• _Goal of the exercise_
Please repeat, from the entries that follow, the lines from the one containing "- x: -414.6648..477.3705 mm" through the one containing "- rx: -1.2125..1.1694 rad" exactly, adding nothing.

• _Data shown_
------------------------------------------------------------
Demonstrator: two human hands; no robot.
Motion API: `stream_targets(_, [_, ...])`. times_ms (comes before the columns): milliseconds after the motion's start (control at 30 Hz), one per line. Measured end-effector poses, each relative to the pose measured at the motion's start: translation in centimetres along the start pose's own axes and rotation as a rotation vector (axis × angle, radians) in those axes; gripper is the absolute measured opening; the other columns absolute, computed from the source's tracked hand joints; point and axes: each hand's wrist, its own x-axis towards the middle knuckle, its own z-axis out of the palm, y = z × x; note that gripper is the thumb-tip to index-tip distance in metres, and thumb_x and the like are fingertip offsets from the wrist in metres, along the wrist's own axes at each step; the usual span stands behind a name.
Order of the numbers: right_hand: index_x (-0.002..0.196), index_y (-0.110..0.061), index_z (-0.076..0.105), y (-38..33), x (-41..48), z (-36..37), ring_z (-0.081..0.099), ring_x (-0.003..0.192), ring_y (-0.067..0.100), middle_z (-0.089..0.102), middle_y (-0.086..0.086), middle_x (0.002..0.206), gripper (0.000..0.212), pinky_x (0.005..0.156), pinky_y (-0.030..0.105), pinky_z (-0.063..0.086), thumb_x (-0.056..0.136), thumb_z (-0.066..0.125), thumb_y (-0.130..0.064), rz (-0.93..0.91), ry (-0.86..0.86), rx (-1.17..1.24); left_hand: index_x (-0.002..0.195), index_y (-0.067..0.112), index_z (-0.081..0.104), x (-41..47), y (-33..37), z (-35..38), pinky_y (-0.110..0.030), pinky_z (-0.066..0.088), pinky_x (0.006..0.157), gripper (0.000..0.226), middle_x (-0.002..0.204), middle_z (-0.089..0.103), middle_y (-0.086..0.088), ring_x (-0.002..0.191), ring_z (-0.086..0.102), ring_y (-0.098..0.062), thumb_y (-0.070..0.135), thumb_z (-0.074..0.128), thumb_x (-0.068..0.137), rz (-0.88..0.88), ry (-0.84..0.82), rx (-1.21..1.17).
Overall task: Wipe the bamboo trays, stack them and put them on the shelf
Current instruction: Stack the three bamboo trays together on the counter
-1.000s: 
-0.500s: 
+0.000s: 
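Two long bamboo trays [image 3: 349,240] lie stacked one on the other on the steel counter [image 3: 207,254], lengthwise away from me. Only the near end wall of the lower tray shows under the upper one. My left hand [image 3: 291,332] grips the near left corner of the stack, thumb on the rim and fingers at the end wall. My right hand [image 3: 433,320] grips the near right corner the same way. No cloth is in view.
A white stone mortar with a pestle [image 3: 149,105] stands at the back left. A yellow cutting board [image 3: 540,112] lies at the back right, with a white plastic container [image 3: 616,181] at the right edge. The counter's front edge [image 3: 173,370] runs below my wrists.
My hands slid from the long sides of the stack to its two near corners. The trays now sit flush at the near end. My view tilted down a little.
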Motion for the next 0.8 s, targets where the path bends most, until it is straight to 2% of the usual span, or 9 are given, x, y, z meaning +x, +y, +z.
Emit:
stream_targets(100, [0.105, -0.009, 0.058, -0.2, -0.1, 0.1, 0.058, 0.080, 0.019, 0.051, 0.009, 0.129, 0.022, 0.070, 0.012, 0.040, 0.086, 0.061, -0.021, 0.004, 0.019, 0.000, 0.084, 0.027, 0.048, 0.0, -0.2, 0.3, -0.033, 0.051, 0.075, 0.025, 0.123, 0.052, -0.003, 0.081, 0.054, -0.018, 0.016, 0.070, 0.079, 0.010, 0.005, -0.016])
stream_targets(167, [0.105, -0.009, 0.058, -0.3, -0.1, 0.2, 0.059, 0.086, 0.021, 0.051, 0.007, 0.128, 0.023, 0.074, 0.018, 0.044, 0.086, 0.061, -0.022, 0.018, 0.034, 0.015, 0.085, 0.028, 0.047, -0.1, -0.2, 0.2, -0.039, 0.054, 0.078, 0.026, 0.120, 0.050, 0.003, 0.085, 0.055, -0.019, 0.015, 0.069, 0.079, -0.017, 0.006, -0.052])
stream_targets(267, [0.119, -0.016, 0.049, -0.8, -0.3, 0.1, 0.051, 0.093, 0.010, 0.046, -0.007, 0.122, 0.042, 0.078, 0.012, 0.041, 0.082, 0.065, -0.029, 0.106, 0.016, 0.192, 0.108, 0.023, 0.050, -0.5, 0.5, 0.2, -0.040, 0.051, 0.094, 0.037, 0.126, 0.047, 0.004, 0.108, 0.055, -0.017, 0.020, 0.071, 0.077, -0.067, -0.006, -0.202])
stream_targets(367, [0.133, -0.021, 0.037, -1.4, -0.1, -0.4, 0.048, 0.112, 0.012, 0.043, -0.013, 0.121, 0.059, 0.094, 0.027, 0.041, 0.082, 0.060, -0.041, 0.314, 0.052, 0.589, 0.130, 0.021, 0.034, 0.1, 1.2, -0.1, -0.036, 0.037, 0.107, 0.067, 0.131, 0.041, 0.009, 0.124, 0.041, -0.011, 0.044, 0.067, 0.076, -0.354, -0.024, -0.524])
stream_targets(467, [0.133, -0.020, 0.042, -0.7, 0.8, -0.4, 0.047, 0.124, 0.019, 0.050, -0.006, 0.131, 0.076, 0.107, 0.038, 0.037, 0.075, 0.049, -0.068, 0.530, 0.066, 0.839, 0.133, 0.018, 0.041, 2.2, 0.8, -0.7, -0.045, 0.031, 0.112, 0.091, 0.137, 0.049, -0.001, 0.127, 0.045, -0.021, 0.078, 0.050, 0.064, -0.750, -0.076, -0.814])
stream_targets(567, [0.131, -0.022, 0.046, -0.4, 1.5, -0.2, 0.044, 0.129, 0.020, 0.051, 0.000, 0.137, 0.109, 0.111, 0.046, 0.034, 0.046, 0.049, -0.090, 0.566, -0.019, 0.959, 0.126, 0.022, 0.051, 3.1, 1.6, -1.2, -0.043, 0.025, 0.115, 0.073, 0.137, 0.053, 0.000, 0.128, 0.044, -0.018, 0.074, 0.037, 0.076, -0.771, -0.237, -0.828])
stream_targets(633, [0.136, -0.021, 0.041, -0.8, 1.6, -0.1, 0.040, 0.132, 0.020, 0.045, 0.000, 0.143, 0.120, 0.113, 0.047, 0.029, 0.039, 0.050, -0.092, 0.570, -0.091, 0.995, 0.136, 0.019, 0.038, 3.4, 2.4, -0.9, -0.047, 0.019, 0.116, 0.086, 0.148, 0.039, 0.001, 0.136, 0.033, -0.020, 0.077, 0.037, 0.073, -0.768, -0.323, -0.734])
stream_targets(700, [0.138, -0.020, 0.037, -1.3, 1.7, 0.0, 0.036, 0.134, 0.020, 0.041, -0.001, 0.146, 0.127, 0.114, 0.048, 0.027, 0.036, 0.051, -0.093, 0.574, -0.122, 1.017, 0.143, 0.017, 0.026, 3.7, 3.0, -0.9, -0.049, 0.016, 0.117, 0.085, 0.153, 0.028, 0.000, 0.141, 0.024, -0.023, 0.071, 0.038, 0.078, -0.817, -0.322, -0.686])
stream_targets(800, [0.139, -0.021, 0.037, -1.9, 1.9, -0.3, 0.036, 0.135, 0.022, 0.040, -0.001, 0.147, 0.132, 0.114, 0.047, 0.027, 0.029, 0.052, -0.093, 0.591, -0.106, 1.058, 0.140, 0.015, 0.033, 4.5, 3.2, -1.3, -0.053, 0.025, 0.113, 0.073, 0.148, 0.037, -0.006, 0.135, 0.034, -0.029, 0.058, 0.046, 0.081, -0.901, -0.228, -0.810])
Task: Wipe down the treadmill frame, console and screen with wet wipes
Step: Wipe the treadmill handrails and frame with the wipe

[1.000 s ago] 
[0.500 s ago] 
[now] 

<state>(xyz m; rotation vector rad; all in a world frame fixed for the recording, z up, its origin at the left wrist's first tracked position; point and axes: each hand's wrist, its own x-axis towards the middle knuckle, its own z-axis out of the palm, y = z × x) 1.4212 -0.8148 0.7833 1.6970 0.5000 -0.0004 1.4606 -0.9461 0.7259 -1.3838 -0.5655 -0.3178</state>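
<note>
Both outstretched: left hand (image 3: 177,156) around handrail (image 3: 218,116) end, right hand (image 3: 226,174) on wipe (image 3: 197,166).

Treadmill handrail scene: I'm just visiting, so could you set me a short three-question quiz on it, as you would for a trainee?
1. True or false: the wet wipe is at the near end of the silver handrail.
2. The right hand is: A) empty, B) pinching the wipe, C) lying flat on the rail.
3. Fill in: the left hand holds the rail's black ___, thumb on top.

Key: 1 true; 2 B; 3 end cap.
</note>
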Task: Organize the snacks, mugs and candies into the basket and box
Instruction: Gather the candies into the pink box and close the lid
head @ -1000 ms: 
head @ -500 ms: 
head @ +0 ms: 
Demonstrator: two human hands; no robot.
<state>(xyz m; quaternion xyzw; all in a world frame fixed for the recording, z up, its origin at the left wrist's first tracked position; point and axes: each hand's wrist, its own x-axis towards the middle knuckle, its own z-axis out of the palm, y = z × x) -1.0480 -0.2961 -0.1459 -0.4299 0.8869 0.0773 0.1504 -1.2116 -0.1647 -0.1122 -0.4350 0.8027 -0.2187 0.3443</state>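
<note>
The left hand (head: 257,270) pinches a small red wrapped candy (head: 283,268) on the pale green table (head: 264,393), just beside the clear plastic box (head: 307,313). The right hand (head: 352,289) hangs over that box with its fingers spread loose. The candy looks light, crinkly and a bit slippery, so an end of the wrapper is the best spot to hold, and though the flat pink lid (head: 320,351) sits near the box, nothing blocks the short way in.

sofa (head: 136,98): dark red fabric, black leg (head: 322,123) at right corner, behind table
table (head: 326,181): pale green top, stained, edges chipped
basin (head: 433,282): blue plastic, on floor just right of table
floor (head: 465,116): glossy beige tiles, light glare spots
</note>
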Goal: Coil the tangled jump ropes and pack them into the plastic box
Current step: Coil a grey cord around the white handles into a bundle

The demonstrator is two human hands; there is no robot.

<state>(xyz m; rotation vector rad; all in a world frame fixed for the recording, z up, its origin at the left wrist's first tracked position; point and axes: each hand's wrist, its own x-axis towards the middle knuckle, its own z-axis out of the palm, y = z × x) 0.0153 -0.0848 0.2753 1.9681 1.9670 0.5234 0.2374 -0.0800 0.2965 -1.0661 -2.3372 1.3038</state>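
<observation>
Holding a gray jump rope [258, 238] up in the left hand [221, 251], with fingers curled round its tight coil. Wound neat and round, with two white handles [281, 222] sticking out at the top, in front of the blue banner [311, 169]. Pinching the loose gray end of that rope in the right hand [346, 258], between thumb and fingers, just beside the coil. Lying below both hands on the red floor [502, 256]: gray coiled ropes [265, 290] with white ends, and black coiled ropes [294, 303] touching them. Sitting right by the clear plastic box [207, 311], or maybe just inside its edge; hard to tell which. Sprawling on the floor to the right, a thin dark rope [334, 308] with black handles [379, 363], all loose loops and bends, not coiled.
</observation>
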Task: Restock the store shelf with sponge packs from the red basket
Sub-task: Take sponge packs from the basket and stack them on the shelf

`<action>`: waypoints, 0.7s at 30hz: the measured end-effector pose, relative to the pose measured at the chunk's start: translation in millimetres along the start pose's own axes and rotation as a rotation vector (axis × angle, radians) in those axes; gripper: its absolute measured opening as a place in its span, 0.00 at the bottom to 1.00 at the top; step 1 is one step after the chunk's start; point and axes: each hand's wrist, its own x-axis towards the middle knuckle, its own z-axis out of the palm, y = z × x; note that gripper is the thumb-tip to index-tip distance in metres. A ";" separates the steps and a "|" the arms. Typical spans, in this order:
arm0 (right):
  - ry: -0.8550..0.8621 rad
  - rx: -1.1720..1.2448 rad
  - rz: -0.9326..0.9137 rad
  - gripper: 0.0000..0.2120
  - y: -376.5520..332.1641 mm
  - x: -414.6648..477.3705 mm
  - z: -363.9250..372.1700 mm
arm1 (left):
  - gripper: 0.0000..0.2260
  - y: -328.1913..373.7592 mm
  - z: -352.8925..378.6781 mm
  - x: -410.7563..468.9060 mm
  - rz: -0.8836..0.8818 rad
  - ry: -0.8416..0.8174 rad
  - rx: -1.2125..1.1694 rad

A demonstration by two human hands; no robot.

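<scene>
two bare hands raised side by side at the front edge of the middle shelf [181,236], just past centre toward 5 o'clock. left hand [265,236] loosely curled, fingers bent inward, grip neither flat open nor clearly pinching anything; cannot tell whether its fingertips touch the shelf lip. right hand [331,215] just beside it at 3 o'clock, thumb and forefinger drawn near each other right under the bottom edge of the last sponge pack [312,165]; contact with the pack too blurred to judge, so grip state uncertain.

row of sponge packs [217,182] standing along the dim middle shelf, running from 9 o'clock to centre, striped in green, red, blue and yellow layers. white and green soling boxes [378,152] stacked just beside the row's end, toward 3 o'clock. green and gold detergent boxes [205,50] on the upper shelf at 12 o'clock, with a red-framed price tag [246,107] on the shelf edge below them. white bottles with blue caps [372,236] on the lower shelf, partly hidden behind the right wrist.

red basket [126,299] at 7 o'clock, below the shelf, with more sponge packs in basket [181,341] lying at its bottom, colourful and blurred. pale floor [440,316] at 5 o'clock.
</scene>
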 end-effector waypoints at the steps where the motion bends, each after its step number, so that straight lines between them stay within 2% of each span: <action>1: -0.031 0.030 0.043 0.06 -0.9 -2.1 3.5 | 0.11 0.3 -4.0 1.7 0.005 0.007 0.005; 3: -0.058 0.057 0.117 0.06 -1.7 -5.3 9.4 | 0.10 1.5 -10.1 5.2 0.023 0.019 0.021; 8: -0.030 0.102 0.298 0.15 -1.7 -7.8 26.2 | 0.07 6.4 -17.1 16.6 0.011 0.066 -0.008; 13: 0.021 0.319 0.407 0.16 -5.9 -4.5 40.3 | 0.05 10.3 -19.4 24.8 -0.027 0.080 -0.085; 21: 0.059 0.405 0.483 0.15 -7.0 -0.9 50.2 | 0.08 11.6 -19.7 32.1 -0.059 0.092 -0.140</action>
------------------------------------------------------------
• _Solution to the exercise_
  - x: -414.6648..477.3705 mm
  - z: -363.9250..372.1700 mm
arm1 (left):
  - gripper: 0.0000..0.2260
  - y: -328.1913..373.7592 mm
  - z: -352.8925..378.6781 mm
  - x: -410.7563..468.9060 mm
  - rz: -0.8836..0.8818 rad
  - ry: -0.8416..0.8174 rad
  - rx: -1.2125..1.1694 rad

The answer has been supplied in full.